* _Aim of the exercise_
Give again, word for word, every line in the entries below from the line with "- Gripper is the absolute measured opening" up to and including the line with "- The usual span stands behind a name", and no other line.
*** Extracted records ***
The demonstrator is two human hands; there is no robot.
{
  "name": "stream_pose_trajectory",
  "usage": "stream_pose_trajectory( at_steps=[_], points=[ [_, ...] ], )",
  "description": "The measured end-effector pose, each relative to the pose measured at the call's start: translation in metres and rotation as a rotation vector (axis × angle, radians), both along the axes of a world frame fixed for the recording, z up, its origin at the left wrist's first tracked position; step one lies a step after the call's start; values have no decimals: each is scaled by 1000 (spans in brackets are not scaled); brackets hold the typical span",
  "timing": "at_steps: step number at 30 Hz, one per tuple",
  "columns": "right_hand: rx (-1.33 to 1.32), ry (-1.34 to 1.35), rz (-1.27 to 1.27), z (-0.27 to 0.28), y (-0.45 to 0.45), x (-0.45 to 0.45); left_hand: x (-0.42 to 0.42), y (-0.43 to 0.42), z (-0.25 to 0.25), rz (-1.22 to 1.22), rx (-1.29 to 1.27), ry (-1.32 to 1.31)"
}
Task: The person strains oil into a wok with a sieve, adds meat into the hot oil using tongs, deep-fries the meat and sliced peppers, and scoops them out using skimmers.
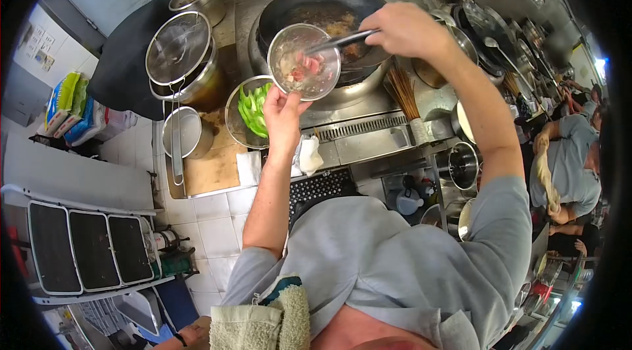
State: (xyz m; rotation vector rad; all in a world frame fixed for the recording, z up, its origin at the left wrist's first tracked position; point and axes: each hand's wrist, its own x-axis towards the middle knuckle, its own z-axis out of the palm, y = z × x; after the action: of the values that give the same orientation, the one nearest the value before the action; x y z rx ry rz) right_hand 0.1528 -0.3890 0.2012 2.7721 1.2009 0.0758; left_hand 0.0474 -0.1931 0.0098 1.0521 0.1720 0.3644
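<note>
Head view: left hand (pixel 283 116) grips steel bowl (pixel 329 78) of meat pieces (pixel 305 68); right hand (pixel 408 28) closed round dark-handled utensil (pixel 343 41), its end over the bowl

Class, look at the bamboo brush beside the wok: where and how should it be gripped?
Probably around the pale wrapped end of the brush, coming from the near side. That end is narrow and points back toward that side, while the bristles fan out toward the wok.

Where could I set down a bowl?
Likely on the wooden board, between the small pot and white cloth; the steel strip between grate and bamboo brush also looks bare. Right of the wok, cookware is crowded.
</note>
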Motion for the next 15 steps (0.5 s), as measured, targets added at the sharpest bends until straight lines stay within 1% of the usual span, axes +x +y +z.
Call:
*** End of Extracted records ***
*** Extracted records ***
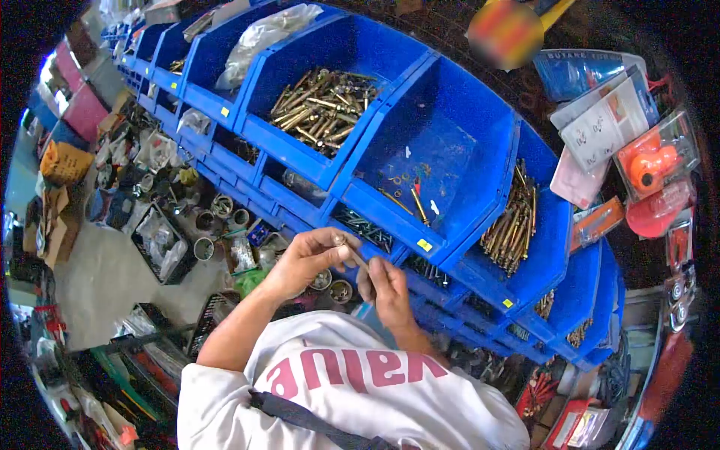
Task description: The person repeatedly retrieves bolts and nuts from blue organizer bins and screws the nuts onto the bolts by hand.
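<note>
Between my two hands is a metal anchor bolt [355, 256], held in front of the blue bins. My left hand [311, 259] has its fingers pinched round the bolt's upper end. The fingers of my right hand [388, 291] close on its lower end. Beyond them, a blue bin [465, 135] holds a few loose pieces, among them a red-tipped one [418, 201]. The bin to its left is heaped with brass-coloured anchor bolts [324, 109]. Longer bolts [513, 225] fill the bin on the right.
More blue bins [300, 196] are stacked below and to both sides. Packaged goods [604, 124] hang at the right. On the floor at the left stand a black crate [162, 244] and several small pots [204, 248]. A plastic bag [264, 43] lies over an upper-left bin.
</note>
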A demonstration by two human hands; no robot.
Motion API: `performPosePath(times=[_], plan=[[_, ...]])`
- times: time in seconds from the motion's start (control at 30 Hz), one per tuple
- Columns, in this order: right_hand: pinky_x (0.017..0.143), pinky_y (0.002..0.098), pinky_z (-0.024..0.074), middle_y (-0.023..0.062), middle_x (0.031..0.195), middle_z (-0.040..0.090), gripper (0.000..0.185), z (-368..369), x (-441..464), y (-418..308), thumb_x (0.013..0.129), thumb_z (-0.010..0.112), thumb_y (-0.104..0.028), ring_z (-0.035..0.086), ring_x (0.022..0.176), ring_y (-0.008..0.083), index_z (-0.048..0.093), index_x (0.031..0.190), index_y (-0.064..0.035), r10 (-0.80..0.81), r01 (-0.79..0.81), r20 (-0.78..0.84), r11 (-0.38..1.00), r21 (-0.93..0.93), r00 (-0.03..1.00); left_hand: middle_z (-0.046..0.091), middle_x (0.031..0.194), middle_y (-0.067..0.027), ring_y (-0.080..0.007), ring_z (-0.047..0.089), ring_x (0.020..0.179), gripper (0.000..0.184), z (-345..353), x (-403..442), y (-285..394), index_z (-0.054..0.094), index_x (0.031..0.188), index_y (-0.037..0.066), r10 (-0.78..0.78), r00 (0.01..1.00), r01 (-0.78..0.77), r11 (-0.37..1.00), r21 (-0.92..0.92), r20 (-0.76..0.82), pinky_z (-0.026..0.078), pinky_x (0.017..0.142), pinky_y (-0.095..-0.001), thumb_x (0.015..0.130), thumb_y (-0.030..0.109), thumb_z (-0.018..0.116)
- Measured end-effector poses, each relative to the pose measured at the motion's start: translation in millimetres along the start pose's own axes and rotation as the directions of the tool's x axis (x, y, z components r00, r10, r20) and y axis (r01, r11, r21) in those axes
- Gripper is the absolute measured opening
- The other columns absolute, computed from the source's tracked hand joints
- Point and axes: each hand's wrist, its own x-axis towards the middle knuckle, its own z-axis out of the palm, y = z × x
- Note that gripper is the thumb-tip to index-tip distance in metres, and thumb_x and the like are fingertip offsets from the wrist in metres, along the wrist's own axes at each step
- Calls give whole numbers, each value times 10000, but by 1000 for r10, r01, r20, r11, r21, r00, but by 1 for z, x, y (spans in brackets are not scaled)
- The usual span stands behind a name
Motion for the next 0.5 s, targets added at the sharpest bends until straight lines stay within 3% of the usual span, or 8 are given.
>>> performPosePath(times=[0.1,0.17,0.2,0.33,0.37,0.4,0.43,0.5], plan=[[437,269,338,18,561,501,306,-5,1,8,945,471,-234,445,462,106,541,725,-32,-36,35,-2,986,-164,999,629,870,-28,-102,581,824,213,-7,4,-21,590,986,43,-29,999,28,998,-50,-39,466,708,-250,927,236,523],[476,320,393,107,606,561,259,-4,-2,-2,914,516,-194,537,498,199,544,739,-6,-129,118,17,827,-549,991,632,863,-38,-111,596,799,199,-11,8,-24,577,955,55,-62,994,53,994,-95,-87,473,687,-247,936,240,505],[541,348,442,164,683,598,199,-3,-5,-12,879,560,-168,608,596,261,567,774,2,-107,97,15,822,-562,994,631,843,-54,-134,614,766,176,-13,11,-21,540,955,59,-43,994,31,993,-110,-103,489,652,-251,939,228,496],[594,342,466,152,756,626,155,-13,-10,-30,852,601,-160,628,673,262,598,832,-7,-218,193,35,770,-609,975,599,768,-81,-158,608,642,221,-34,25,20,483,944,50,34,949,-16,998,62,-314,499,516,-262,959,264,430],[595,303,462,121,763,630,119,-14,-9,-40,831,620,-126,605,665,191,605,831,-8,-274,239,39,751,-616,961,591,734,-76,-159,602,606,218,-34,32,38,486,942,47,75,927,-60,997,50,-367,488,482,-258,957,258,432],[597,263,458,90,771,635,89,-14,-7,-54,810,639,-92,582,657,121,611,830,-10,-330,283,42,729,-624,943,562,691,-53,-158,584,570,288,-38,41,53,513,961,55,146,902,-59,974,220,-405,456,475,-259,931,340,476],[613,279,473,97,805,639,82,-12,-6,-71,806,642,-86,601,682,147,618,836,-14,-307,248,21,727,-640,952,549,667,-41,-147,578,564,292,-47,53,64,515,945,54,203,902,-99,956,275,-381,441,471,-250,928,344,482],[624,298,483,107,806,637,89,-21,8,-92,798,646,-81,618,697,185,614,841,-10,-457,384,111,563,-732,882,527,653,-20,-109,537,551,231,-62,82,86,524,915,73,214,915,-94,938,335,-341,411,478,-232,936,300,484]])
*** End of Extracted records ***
* _Solved exercise_
- Gripper is the absolute measured opening
- The other columns absolute, computed from the source's tracked hand joints
- Point and axes: each hand's wrist, its own x-axis towards the middle knuckle, its own z-axis out of the palm, y = z × x
- Note that gripper is the thumb-tip to index-tip distance in metres, and thumb_x and the like are fingertip offsets from the wrist in metres, along the wrist's own axes at each step
- Calls give whole numbers, each value times 10000, but by 1000 for r10, r01, r20, r11, r21, r00, but by 1 for z, x, y (spans in brackets are not scaled)
- The usual span stands behind a name

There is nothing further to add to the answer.